Task directions |
In the material below, find the line that contains "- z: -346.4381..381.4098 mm" and the line that contains "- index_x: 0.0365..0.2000", then write out exactly those two lines and everything between them.

Data shown |
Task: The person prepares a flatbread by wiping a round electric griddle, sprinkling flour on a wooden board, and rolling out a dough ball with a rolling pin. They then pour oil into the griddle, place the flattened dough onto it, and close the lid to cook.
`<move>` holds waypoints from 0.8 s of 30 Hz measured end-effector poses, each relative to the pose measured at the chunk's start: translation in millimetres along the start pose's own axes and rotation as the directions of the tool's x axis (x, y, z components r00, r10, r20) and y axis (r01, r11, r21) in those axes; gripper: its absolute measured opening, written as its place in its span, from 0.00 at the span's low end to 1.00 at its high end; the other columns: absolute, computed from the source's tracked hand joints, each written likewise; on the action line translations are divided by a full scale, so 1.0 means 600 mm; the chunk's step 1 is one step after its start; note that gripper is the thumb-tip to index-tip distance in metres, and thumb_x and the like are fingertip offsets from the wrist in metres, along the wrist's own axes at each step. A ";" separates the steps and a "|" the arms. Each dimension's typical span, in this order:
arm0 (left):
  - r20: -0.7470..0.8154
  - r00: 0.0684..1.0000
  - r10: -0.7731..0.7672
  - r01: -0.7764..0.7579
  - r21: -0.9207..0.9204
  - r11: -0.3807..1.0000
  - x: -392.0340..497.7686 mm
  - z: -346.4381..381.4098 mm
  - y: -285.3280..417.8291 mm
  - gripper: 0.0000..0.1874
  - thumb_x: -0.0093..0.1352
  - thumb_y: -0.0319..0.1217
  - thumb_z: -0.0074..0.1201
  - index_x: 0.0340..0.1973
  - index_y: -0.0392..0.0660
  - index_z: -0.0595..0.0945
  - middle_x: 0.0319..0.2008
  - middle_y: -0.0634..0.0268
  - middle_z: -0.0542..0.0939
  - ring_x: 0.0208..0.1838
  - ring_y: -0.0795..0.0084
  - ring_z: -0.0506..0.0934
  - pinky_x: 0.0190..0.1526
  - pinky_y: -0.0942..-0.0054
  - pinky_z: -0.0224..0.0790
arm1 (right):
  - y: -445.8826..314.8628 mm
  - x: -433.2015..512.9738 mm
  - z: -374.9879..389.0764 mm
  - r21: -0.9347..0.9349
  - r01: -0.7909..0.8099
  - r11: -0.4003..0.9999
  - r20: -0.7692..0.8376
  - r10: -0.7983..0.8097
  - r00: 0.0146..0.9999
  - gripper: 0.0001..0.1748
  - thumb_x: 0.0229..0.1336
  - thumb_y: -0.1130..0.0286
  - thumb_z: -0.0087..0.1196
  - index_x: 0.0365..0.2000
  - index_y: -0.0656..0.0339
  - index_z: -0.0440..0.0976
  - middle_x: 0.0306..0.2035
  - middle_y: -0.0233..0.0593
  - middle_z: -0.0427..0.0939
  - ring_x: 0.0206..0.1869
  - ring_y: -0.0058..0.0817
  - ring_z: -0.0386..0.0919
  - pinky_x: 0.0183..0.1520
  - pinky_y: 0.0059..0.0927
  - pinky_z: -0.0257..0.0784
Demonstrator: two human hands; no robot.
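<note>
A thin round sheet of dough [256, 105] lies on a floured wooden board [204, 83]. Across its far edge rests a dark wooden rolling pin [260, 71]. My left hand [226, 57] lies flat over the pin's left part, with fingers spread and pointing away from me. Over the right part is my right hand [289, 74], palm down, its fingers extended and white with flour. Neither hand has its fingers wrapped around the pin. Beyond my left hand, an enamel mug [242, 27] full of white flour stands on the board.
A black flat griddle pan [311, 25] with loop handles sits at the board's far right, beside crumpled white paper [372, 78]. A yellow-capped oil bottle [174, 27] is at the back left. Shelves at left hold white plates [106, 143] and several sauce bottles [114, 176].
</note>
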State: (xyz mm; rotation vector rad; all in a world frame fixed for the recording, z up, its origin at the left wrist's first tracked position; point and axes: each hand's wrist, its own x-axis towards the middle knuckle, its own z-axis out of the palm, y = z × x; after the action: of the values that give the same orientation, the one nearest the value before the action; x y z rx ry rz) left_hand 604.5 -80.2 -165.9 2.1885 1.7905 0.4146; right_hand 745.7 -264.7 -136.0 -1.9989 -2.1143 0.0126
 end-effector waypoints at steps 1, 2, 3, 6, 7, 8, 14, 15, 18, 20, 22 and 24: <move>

Response below |
  - z: -346.4381..381.4098 mm
  - y: -285.3280..417.8291 mm
  - gripper: 0.0000..0.1874
  - thumb_x: -0.0093..0.1352
  - thumb_y: -0.0319..0.1217
  - thumb_z: -0.0074..0.1201
  - index_x: 0.0340..0.1973
  - index_y: -0.0392..0.0660
  - index_z: -0.0595..0.0945
  - middle_x: 0.0319..0.2008
  - middle_y: -0.0634..0.0268
  - middle_z: -0.0542..0.0939
  - ring_x: 0.0208..0.1838
  - ring_y: -0.0795..0.0084
  - ring_z: -0.0506..0.0934
  - pinky_x: 0.0190..0.1526
  - pinky_y: -0.0942..-0.0054
  - pinky_z: -0.0224..0.0790
arm1 (right):
  - y: -445.8826..314.8628 mm
  - x: -433.2015..512.9738 mm
  - z: -374.9879..389.0764 mm
  - r21: -0.9347..0.9349
  - r01: -0.7909..0.8099
  - r11: -0.4003..0.9999
  - r20: -0.7692..0.8376
  - r10: -0.7983..0.8097
  - r00: 0.0146..0.9999
  - gripper: 0.0001..0.1748
  - thumb_x: 0.0229..0.1336
  - thumb_y: -0.1130..0.0286
  - thumb_z: -0.0087..0.1196
  - index_x: 0.0365..0.2000

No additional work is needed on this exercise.